CSSDay 2020

Quest’anno edizione anomala per l’appuntamento ricorrente del CSSDay; invece che nell’ormai mitico Teatro Sarti di Faenza, ci siamo ritrovati con amici e maestri sull’ottima piattaforma Hopin.

C’è da ammettere che, per questa versione online dell’evento, il Grusp ha pensato veramente a tutto. Oltre allo stage principale e alla “reception” con le istruzioni per la fruizione al meglio della giornata, tantissime sale per discutere gli argomenti degli speech e anche aree relax dove chattare in libertà (ad esempio, era stata prevista un’area caffè e un area pranzo, per coloro che avessero voluto passare la pausa pranzo al pc, magari discutendo con gli altri di quanto appena sentito).

Purtroppo ho avuto l’impressione che il pubblico non abbia sfruttato a fondo le possibilità offerte dalla piattaforma; molte chat sono rimaste deserte e gran parte dei fruitori delle sale relax erano i ragazzi del Grusp stesso. Non so come sia andata su una sorta di “chatRoulette” 🙂 che avevano messo a disposizione, perché non ho avuto il tempo di usarla; la conferenza a mio parere dava poco spazio a distrazioni e mi sono limitata a commentare l’intervento in corso nella chat pubblica.

Entrando invece nel merito degli ospiti, quest’anno molti volti noti e qualche new entry di livello, come Giulia Talamonti, che ci ha deliziato con un intervento su “CSS in JS”: argomento spesso vettore di polemiche, gestito magistralmente da Giulia che è anche stata estremamente chiara nelle risposte date al pubblico. Peccato invece per l’assenza di Carmine Alfano, che negli anni scorsi ha sempre fornito interventi divertenti e ricchi di spunti di studio, anche per i principianti.

Tra gli interventi più cool, decisamente Andrea de Carolis si è distinto come futuro Youtuber :), giocando con il montaggio (sì, lo speech non era live, ma solo la sessione di domande successiva) e regalandoci una mezz’ora di intrattenimento oltre che di formazione. Lo speech in generale si è mantenuto abbastanza filosofico fino alla fine, con ampie riflessioni sul ruolo del CSS puro in un mondo di Framework e Javascript; poi sul finale Andrea ha deciso di deliziarci con alcuni tips & tricks che sostituiscono costrutti JS grazie alle potenzialità degli ultimi moduli CSS.

Massimo Artizzu non è stato da meno; niente montaggio accattivante stavolta, ma un vasto ombrello sul mondo dell’accessibilità e delle potenzialità dei CSS in questo ambito, argomento ovviamente immenso, ma con ottimi spunti di studio (ad esempio l’accenno sulle media queries di livello 5) e tantissimi suggerimenti utili a livello pratico.

Altro speaker al quale sono particolarmente affezionata, Giacomo Zinetti; quest’anno è stato decisamente più “facile” del solito, dato che ha proposto uno speech sul ruolo dei CSS in un mondo di web component e su come impostare correttamente il loro utilizzo.
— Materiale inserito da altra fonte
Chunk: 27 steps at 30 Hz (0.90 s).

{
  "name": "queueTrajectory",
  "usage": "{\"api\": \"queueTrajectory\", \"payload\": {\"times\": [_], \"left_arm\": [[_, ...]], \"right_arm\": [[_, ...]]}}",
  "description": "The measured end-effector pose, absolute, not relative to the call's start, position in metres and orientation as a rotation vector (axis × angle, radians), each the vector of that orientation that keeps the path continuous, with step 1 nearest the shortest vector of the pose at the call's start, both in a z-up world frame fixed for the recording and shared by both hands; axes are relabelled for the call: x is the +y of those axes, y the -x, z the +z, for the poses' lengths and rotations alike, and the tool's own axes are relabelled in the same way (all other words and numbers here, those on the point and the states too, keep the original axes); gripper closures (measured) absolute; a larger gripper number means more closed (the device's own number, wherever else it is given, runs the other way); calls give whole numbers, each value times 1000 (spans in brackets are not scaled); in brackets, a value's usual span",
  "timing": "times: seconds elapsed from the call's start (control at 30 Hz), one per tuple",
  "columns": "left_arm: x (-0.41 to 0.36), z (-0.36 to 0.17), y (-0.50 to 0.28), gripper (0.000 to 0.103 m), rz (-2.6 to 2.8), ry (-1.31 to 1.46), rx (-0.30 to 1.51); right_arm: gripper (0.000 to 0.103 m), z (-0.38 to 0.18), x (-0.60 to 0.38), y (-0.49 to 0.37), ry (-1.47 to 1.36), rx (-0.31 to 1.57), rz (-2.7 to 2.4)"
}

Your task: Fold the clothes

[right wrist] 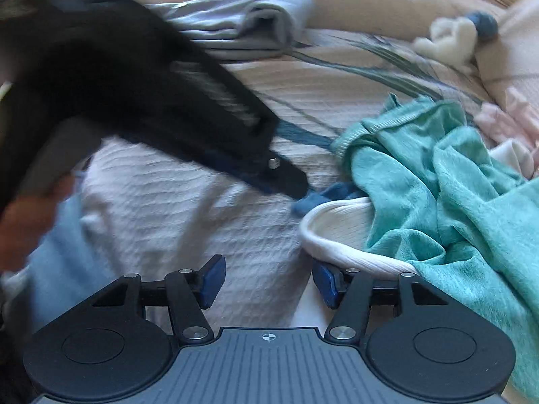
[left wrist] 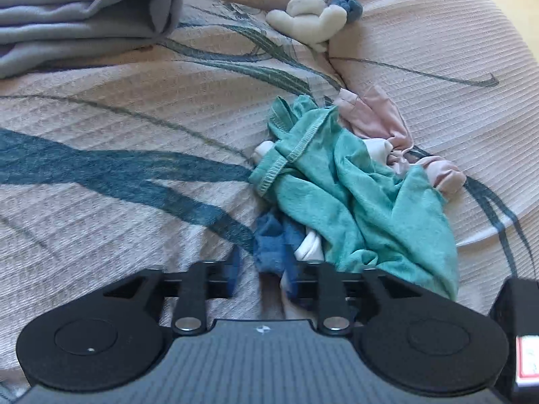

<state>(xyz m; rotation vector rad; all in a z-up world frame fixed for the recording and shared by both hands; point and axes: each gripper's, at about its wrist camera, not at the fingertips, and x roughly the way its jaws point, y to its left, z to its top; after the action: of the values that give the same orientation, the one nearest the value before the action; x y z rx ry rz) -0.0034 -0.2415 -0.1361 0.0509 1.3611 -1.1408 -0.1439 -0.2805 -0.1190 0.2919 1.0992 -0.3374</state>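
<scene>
Both tongs open over the laundry heap on the bed.

My left gripper point(left wrist: 262, 279) gapes about halfway at the blue sock point(left wrist: 269, 235), gripping nothing; my right gripper point(right wrist: 267, 282) stands equally apart, empty, beside the white ribbed garment point(right wrist: 337, 232). Beyond lies the teal top point(left wrist: 363, 195): light, limp, slippery; I'd pinch its stitched hem. Farther off, folded grey cloth point(left wrist: 84, 13).

Crumpled teal garment point(left wrist: 363, 188) heaped over white point(right wrist: 340, 232), blue point(left wrist: 273, 239), seemingly pink point(left wrist: 380, 118) pieces; unfolded, on bedspread point(left wrist: 118, 128)
</scene>
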Motion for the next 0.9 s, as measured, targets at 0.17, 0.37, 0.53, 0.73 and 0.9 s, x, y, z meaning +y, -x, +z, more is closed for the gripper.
{"api": "queueTrajectory", "payload": {"times": [0.17, 0.37, 0.53, 0.73, 0.9], "left_arm": [[-242, -136, 2, 40, -1117, -76, 1331], [-246, -140, 7, 33, -1154, -87, 1347], [-260, -156, 13, 22, -1186, -44, 1419], [-262, -168, 8, 41, -1087, 104, 1480], [-267, -178, 8, 98, -1031, 150, 1573]], "right_arm": [[103, -114, -290, 165, -191, 1116, -516], [103, -82, -288, 185, -66, 1047, -679], [103, -79, -300, 191, -74, 1048, -628], [100, -77, -297, 193, -69, 1043, -591], [87, -76, -291, 192, -60, 1040, -564]]}}
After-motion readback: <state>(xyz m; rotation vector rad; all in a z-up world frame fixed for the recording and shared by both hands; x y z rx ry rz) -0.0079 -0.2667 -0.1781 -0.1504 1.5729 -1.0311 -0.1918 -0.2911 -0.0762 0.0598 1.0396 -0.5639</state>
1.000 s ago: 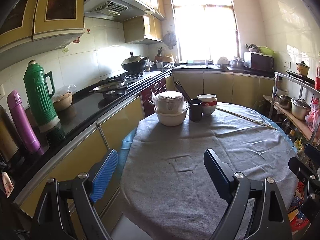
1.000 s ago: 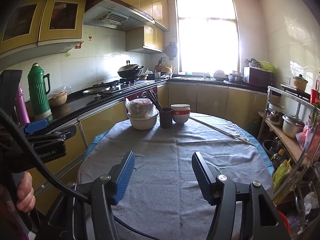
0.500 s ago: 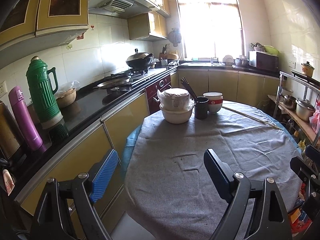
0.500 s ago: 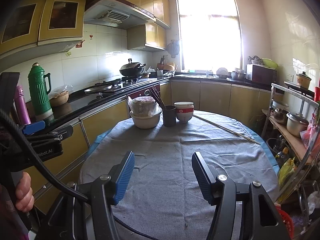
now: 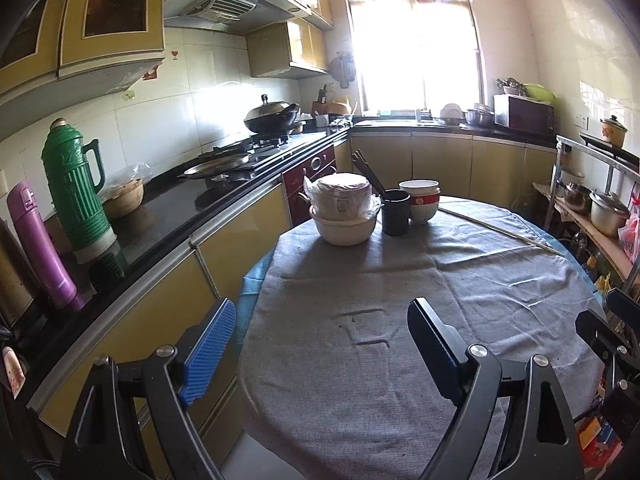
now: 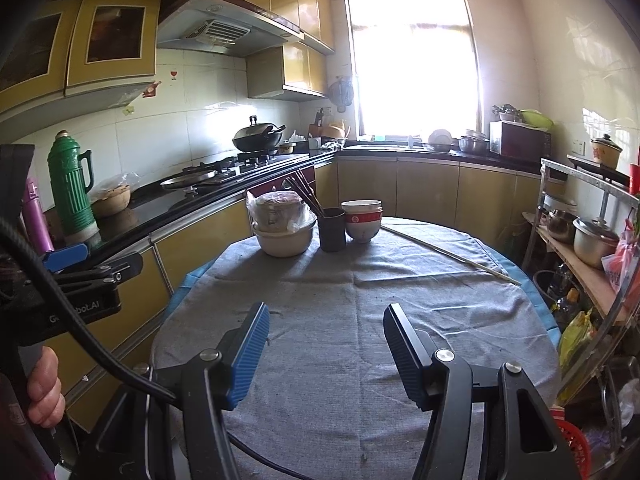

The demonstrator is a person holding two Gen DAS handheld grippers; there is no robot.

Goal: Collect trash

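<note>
My left gripper [image 5: 320,334] is open and empty above the near left edge of a round table under a grey cloth [image 5: 420,320]. My right gripper [image 6: 326,336] is open and empty above the near part of the same cloth [image 6: 352,292]. Small dark crumbs dot the cloth. No clear piece of trash shows on the table. At the far side stand a covered white pot in plastic [image 5: 344,210], a dark cup of chopsticks [image 5: 395,211] and stacked bowls [image 5: 421,200]; they also show in the right wrist view: the pot [image 6: 282,224], the cup [image 6: 332,228], the bowls [image 6: 362,220].
A long thin stick [image 6: 448,254] lies across the far right of the table. A black counter [image 5: 168,216] with a green thermos [image 5: 76,196] and purple bottle [image 5: 42,248] runs along the left. A metal shelf with pots [image 6: 588,236] stands right. The left gripper's body [image 6: 76,284] shows at left.
Both grippers have drifted slightly back and up from the table, so the pot and bowls look a little farther. Both stay open and empty.
</note>
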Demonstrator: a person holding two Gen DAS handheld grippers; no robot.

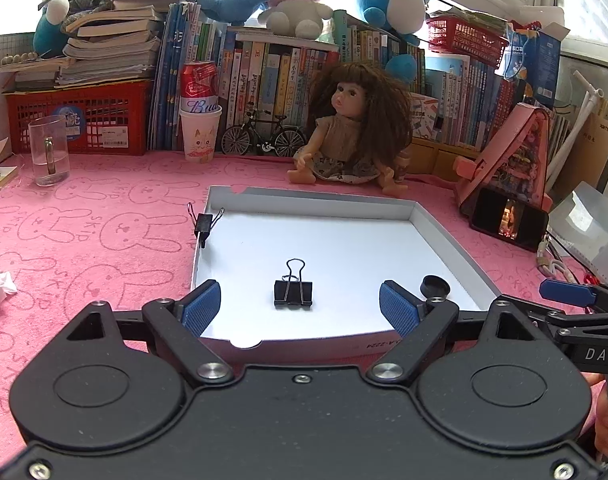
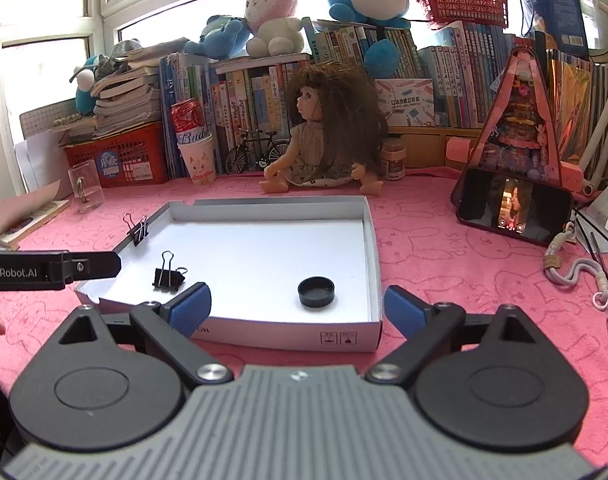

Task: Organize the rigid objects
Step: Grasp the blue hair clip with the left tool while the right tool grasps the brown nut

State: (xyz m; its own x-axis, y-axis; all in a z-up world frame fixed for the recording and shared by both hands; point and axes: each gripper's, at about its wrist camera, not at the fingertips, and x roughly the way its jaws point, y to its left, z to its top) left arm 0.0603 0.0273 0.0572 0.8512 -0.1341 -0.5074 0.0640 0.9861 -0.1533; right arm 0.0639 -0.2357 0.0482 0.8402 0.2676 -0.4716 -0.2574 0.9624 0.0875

Molto teorico quindi, interessante, ma non da “WOW” come lo scorso anno, in cui lasciò a bocca aperta tutta la platea per la padronanza della combo Flex-Grid Layout.

Alla conferenza hanno partecipato come speaker anche Antonio Dell’Ava, con un intervento sulle problematiche dei CSS per la stampa e l’introduzione di alcuni strumenti utili (Puppeteer); Giulia Laco, anche quest’anno con una presentazione sui Variable Fonts, sempre più utilizzabili (finalmente usciamo dalla mera teoria); e in conclusione Davide di Pumpo e Matteo Guidotto, che come ogni anno ci propongono uno speech ispirato da uno dei loro viaggi… stavolta il Giappone, con un parallelo (forse alle volte un po’ forzato) tra l’animazione di Miyazaki e i CSS.

Alcuni speech sono sicuramente da riguardare per apprezzarne al meglio tutte le sfaccettature (come quello di Davide e Matteo, in cui eravamo tutti stanchi e ben saturi di nuove nozioni), tuttavia nel complesso bilancio certamente positivo, piattaforma ottima e tanto, tantissimo entusiasmo da parte degli organizzatori.

Confido sinceramente che il prossimo anno possiamo tornare alla location abituale dell’evento e che l’emergenza sanitaria sia solo un brutto ricordo, tuttavia in conclusione vi lascio la testimonianza (imbarazzante) della mia partecipazione all’evento online e la promessa di un articolo a breve sulle novità più interessanti nel mondo dei CSS.

Ci vediamo nel 2021, nel frattempo, grazie Grusp!